Task item >> Reproduce every record exactly as given.

Exercise data >>
--- START ---

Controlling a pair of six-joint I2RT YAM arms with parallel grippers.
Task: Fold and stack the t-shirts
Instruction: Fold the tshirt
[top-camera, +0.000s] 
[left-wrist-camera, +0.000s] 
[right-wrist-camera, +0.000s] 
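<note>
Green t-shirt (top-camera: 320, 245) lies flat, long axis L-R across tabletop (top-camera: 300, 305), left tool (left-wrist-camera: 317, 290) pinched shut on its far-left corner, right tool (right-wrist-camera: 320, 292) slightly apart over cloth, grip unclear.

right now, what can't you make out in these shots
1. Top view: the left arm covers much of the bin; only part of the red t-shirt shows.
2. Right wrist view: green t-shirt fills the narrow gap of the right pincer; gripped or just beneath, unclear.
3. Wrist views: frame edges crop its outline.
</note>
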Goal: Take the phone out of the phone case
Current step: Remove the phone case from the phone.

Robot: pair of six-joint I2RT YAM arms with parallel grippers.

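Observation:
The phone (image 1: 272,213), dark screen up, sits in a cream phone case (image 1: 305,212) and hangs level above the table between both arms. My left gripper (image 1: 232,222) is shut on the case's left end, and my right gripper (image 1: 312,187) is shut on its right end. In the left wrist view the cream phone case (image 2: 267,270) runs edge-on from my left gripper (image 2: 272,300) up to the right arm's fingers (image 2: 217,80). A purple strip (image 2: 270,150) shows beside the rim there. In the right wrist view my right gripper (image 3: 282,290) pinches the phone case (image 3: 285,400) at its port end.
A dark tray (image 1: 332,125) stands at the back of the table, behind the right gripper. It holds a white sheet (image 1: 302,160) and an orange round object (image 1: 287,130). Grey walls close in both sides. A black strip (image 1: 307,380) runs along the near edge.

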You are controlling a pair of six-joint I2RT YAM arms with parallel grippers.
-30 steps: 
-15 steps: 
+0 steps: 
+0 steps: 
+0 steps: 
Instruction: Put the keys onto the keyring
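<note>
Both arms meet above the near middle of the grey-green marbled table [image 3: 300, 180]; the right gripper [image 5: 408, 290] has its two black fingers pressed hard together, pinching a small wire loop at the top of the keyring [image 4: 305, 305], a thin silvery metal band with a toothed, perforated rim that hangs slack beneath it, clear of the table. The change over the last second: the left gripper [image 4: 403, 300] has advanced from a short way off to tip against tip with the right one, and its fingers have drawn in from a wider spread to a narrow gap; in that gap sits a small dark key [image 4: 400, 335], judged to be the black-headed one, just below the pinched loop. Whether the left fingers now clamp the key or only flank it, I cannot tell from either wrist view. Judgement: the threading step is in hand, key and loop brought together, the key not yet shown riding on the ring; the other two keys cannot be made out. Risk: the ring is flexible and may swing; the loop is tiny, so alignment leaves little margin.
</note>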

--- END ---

Solution for this problem >>
Controlling a pair of six-joint I2RT YAM arms with parallel grippers.
Task: Fold and stack the t-shirts
Instruction: Fold the tshirt
[top-camera, +0.000s] 
[left-wrist-camera, +0.000s] 
[right-wrist-camera, +0.000s] 
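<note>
Green t-shirt (top-camera: 320, 245) lies flat, long axis L-R across tabletop (top-camera: 300, 305), left tool (left-wrist-camera: 317, 290) pinched shut on its far-left corner, right tool (right-wrist-camera: 320, 292) slightly apart over cloth, grip unclear.

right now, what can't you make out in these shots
1. Top view: the left arm covers much of the bin; only part of the red t-shirt shows.
2. Right wrist view: green t-shirt fills the narrow gap of the right pincer; gripped or just beneath, unclear.
3. Wrist views: frame edges crop its outline.
</note>
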Goal: Take the phone out of the phone case
Current step: Remove the phone case from the phone.

Robot: pair of six-joint I2RT YAM arms with parallel grippers.

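Observation:
The phone (image 1: 272,213), dark screen up, sits in a cream phone case (image 1: 305,212) and hangs level above the table between both arms. My left gripper (image 1: 232,222) is shut on the case's left end, and my right gripper (image 1: 312,187) is shut on its right end. In the left wrist view the cream phone case (image 2: 267,270) runs edge-on from my left gripper (image 2: 272,300) up to the right arm's fingers (image 2: 217,80). A purple strip (image 2: 270,150) shows beside the rim there. In the right wrist view my right gripper (image 3: 282,290) pinches the phone case (image 3: 285,400) at its port end.
A dark tray (image 1: 332,125) stands at the back of the table, behind the right gripper. It holds a white sheet (image 1: 302,160) and an orange round object (image 1: 287,130). Grey walls close in both sides. A black strip (image 1: 307,380) runs along the near edge.
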
You are controlling a pair of six-joint I2RT YAM arms with parallel grippers.
-30 steps: 
-15 steps: 
+0 steps: 
+0 steps: 
+0 steps: 
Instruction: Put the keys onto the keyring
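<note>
Both arms meet above the near middle of the grey-green marbled table [image 3: 300, 180]; the right gripper [image 5: 408, 290] has its two black fingers pressed hard together, pinching a small wire loop at the top of the keyring [image 4: 305, 305], a thin silvery metal band with a toothed, perforated rim that hangs slack beneath it, clear of the table. The change over the last second: the left gripper [image 4: 403, 300] has advanced from a short way off to tip against tip with the right one, and its fingers have drawn in from a wider spread to a narrow gap; in that gap sits a small dark key [image 4: 400, 335], judged to be the black-headed one, just below the pinched loop. Whether the left fingers now clamp the key or only flank it, I cannot tell from either wrist view. Judgement: the threading step is in hand, key and loop brought together, the key not yet shown riding on the ring; the other two keys cannot be made out. Risk: the ring is flexible and may swing; the loop is tiny, so alignment leaves little margin.
</note>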

Nothing remains to be done, and the exercise is complete.